The cult following for this movie is unlike anything I’ve seen, even as someone familiar with many other cult fandoms. As anyone who has been to a “Rocky Horror” screening can tell you, it is different than most film experiences out there. At my screening, about half of attendees were clearly seasoned “Rocky Horror” veterans, and it didn’t take long for the callbacks to start.
For those who are not aware, a “Rocky Horror” show is far more than simply sitting down and watching the movie. Almost from the start of its several-decades-long run in theaters, callbacks were established among the fandom. While all of us newbies were caught off guard at first, it didn’t take long for us all to join in and pick up the new songs and lines along the way; that is the beauty of a “Rocky Horror” screening. More than being a simple showing, it is a community experience where everyone takes part in the fun.

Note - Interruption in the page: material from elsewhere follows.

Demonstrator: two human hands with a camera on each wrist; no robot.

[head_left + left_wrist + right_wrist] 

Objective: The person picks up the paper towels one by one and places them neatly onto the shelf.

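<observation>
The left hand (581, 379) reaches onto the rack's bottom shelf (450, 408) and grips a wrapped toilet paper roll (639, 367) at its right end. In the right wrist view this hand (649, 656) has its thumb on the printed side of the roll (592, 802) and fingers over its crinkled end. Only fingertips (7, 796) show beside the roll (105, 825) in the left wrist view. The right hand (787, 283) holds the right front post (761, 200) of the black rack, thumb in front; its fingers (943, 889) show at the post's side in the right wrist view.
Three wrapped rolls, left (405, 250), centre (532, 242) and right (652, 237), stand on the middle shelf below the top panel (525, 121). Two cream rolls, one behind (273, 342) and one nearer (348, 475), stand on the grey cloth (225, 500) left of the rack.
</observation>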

It would be a disservice to the legacy of the film to stop there. It is impossible to tell the story of this movie without exploring what it means for the LGBTQ+ community, which started its cult following in the first place. Despite much of the language and depictions of the film being problematic when viewed through a modern lens, the movie was made by queer people for queer people. The liberatory tone of Tim Curry’s Dr. Frank-N-Furter struck a chord with queer audiences then, and still strikes that same chord today.
Beyond connecting with queer audiences, the midnight screenings of “The Rocky Horror Picture Show” gave queer people an opportunity to be openly and unapologetically themselves in a society that often would not accept them. Cosplaying became just as much a part of a screening as the callbacks. While cosplaying began mostly as dressing up like the fishnet-clad characters from the movie, it soon turned into an opportunity for moviegoers to express themselves and experiment with gender expression. Clearly, those who might ostracize anyone daring such expression would never dream of attending a screening, which led to these events becoming a safe space for queer people in an era that desperately needed them.
This is the secret behind the film’s continued success, and why it remains a staple of queer communities today. Midnight screenings of “The Rocky Horror Picture Show” create not just safe spaces, but liberating spaces where people are not only accepted but celebrated. The foundation of many queer friend groups and circles is undoubtedly laid at these screenings and the callbacks passed down through generations. “Rocky Horror” is about far more than queer expression; it has become a symbol of queer liberation and community.